Using the same example we can mix our setup and have say a mirrored set of 2 raidz1 vdevs. This allows us to lose a single drive per vdev and be able to rebuild it without having to use the mirror. This allows more redundancy as you can lose anywhere from 1 to 5 drives, depending on their location, and still maintain data integrity.
Striping is where we use multiple drives as a single vdev or even across multiple vdevs in a zpool. It adds all of the capacity and the read/write performance at the cost of redundancy. Losing a single drive on a striped vdev will cause you to lose the entire vdev. If we had a 10 drive stripe and lost a single drive then we lost all 10 drives worth of data. That is why we mixed it with mirrors in the previous example for redundancy.
Copy On Write: COW
COW or Copy-On-Write is a way of preserving data until a write operation is complete. It also allows for the snapshot of the current stat of a system.
If you have used virtual machines on linux then you may have heard of COW or at least qcow/qcow2. In the VM context a .qcow2 file is the a storage format for the VM. It stands for QEMU Copy-on-Write and allows for a VM to store only used data and save space compared to a raw format which needs the entire size allocated beforehand. The QCOW2 format allows for snapshots since it only writes changes to the disk, which is great for distributed systems and backups.
Copy-on-Write is a powerful part of zfs as it ensures data integrity. How? COW writes the changes to the disk on new blocks instead of overwriting the old data. When the write is complete the metadata is updated to point to the new information instead. This means that the old data is present until after the write is complete and, since it isn’t overwritten, it can be recovered if need be.
Like with qcow, COW can allow for quick snapshots since it just has to copy metadata instead of an entire dataset.
A snapshot is not a backup
A snapshot is not a replacement for a proper backup. It relies on the original data and shows changes that are made to that data.
A snapshot is a copy of the state of the dataset and can be used to rollback files or restore files.
It can also be used to update your backups using zfs send and zfs receive.
Basically you can send and receive snapshots and use them to update your backup of the dataset.
If you only have snapshots and lose the base file system then you are out of luck as far as the backup goes.
Conclusion
ZFS is a wonderful file system that, like most things from SUN microsystems, was ahead of it’s time.

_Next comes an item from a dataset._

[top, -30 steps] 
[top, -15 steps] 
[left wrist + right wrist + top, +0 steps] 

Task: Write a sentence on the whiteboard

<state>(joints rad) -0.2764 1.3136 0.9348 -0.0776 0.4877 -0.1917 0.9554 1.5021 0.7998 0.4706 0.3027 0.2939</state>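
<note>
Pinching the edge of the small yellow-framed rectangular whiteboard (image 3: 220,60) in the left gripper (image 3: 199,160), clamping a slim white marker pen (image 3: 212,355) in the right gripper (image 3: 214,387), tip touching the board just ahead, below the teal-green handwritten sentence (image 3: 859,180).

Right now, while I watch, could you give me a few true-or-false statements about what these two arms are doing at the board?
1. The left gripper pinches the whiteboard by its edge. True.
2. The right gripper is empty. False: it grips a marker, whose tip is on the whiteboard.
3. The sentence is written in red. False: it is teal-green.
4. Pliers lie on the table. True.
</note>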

The adoption into the NAS and data storage game is a natural fit for the technology that kind of filled in the RAID 5 write hole issue and allows large datasets to be stored safely.
While the configuration may be tricky to figure out and take a bit of planning it is worth it for the rich feature set that it provides.
I plan on writing more blogs going in-depth on zfs features as I use it more since I am admittedly somewhat new to the game here. I have been on btrFS for quite a while and have created storage pools using ZFS in order to better backup and group my decades of data hoarding.